§ Provided material
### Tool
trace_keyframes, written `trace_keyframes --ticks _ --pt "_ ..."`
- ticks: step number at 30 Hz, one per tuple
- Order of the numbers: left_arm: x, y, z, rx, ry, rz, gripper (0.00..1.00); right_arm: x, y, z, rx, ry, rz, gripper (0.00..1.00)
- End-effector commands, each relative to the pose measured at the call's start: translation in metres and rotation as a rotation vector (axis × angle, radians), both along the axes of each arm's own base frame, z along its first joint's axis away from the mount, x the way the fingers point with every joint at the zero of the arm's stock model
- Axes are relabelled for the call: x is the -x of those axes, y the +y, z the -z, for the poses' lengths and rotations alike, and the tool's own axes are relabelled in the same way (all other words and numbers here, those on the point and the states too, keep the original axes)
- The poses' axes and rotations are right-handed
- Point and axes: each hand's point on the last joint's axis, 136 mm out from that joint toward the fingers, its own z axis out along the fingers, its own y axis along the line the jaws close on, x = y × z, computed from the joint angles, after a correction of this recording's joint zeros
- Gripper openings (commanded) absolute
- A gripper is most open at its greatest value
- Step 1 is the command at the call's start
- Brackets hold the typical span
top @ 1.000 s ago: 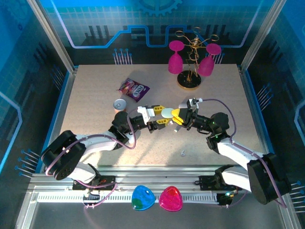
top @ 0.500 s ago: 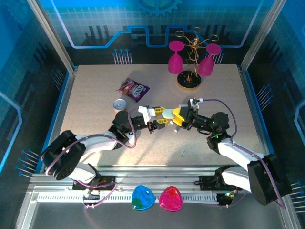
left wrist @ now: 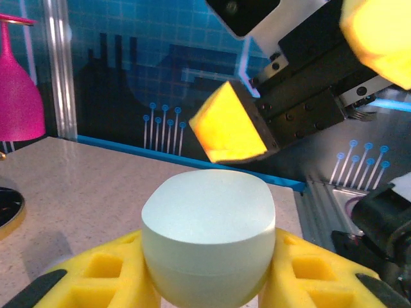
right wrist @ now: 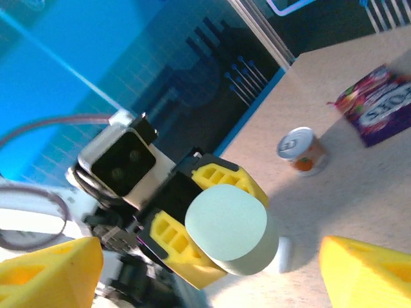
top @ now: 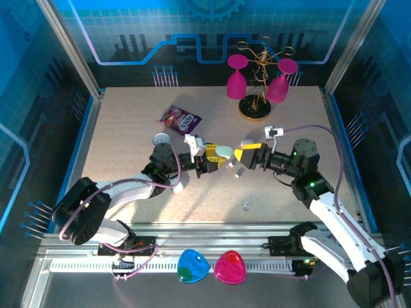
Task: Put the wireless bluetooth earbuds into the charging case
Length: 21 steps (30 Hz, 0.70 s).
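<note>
While the left gripper (top: 218,158) pinches a pale mint charging case (left wrist: 209,231) between its yellow pads above the middle of the tabletop (top: 128,160), the right gripper (top: 244,157) faces it from close by with its fingers spread wide and nothing between them. One tiny white earbud (top: 246,206) lies on the tabletop toward the near edge, well apart from both grippers. Another small white piece (top: 237,172) shows just beside the right gripper's tips, too small to identify.
</note>
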Motion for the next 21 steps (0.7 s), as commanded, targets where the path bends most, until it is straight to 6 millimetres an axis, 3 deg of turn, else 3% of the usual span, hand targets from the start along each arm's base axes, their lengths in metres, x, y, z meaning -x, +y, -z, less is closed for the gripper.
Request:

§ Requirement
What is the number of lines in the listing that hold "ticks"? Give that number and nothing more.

§ Task solution
2